Cet amoureux des chiffres qui dit s’épanouir dans son travail relève le défi « d’inculquer de manière aisée le raisonnement et les mécanismes de la comptabilité à des gens qui n’en ont aucune idée ». Les aspects comptables et juridiques sont enseignés en atelier où il est aussi question de la gestion des risques.
L’avantage que trouve Aurélie dans le Cape qu’elle a signé ici, c’est donc « d’être couverte et d’utiliser le numéro Siret de la coopérative ». A la fin de la formation, elle pourra faire le choix de rester salariée et membre de la coopérative.

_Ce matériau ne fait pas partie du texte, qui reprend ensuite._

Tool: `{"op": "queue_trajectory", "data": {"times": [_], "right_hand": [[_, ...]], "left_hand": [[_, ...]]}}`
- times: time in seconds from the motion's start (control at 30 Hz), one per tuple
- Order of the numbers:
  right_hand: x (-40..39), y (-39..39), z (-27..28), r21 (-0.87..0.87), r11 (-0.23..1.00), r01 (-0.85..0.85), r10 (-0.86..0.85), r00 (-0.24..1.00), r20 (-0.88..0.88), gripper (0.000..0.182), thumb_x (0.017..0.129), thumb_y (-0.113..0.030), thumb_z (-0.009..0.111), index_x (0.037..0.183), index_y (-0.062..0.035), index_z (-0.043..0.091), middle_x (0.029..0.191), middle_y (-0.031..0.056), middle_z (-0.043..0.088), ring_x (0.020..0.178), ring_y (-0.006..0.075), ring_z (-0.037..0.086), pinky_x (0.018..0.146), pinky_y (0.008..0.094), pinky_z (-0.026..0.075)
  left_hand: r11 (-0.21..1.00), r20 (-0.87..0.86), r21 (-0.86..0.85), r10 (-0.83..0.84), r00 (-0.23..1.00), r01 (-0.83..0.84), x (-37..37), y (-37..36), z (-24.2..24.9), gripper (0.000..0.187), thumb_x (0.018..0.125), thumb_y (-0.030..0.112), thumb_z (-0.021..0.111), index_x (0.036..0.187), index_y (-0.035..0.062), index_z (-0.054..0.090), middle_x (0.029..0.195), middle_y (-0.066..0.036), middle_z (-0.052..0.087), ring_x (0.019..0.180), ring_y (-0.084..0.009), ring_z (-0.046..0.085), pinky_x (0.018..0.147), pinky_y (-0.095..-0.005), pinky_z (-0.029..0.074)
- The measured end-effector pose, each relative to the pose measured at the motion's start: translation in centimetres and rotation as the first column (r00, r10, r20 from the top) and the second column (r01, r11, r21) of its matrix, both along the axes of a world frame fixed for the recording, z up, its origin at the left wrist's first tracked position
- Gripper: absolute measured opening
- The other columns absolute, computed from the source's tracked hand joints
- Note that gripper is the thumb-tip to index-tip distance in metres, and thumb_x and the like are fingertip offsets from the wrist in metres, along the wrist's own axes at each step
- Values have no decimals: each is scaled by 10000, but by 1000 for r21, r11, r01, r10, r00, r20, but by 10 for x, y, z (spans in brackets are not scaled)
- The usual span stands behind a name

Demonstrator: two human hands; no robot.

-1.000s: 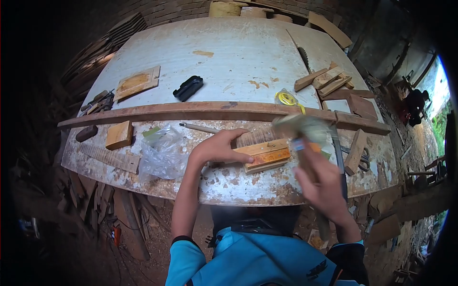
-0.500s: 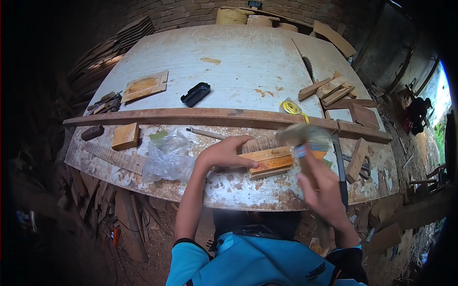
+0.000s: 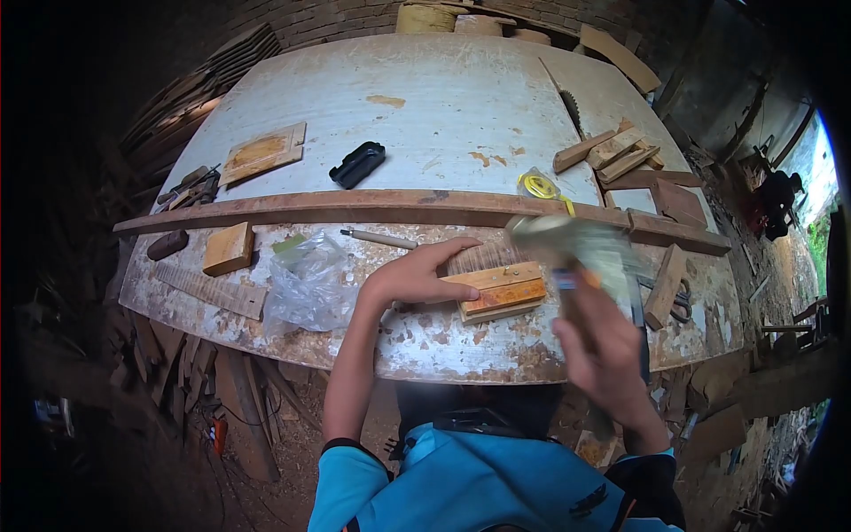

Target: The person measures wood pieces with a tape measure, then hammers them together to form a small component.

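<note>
The left hand lies flat on the left end of a small wooden block, with the fingers spread over its top and pressing it on the table. The block looks like a stack of thin orange-brown pieces and it sits near the front edge of the table, just in front of a long wooden strip that crosses the table from side to side. The right hand is closed around the handle of a mallet; its head is blurred and stands above the right end of the block. I cannot tell if the head touches the wood. Left of the left hand there is a clear plastic bag, and a thin tool with a pale handle lies just behind the fingers. A yellow tape measure rests behind the strip.
</note>
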State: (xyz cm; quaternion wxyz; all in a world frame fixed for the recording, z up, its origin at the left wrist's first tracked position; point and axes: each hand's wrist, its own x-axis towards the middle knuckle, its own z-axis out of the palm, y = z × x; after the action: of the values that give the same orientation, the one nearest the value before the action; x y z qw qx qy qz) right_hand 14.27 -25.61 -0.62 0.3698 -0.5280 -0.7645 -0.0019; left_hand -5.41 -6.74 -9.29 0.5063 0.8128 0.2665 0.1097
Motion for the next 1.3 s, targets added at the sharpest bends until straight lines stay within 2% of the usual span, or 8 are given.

Aurélie commence à voler de ses propres ailes. Elle distribue ses cartes de visite et se fait connaître sur les réseaux sociaux. Quelques restaurants ouvrent leur cuisine à cette « chef nomade » pour une prestation ponctuelle ou hebdomadaire.
Début mars, elle a fait ses premiers pas à La Coulée douce, restaurant du 12e arrondissement qui, faute de pouvoir recevoir, propose à sa clientèle des plats à emporter. Patrick Rebourg, le propriétaire, a sorti la grande ardoise pliante sur le trottoir où est inscrit à la craie blanche le menu proposé par Aurélie.
« Cuisiner pour une cinquantaine de personnes, je n’étais pas sûre d’y arriver. Finalement, je m’en sors plutôt bien », se réjouit la nouvelle entrepreneuse. Les commandes affluent, la cuisinière du jour a fait face à la demande et le propriétaire est ravi. L’avenir s’annonce prometteur.